Still, while the crew in Crewe is driving full-throttle toward a sustainable automotive future, the car industry as a whole is too big a juggernaut to turn away from internal combustion overnight — or in eight years, for that matter. So work must be done to make those ICE rides as eco-friendly as possible.
Bentley’s corporate sibling Porsche has already announced a $75 million investment into renewable synthetic petroleum, which — remarkable as it sounds — can be made from thin air. (The process involves smashing together carbon dioxide from the air and hydrogen separated from water to create a fuel that can be burned by gas-powered cars and, if done using green energy like wind or solar power, can approach carbon neutrality.)
Hallmark, for one, believes such fuel can help keep a limited number of formerly fossil-fuel-powered vehicles around even after the industry has followed Bentley’s lead.
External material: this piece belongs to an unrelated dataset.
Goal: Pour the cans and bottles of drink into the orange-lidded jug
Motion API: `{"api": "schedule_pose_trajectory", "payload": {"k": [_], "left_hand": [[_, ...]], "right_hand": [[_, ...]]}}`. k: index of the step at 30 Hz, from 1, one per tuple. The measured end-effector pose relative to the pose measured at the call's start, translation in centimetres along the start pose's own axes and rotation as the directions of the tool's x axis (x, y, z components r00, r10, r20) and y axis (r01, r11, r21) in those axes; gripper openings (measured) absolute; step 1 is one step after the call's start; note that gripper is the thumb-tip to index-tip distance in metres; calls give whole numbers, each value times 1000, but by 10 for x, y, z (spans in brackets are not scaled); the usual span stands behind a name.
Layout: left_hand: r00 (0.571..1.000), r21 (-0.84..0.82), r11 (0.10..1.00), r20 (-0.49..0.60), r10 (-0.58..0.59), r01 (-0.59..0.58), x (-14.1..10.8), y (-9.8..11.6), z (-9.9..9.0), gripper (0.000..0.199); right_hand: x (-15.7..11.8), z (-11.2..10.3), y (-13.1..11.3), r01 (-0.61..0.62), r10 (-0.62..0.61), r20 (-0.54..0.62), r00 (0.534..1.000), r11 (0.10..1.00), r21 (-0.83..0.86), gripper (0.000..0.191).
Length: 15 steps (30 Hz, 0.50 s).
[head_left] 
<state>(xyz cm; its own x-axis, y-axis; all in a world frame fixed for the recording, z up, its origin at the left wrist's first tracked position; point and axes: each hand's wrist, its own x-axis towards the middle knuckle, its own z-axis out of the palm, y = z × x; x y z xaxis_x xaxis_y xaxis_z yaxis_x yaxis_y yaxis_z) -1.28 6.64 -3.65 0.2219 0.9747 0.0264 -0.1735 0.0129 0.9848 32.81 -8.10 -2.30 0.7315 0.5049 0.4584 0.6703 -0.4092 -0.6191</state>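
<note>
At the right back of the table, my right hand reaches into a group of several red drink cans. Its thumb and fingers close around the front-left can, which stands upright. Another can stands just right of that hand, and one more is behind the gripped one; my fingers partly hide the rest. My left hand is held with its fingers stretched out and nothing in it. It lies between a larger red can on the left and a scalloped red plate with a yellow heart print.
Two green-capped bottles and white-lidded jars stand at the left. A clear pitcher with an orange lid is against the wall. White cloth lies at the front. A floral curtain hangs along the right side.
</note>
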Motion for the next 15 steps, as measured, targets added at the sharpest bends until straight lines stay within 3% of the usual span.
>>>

“You’ll still see [internal-combustion] cars on the road for 30 to 40 years — maybe 60 to 70,” Hallmark says. A good number are likely to bear a flying B logo, if past is any prologue; as he notes, 80 percent of all Bentleys made since the company’s founding in 1919 are still on the road today.
“For me, that is still one of the main principles of sustainability,” Hallmark concludes. “Make less, and use it longer. And then keep reusing it.”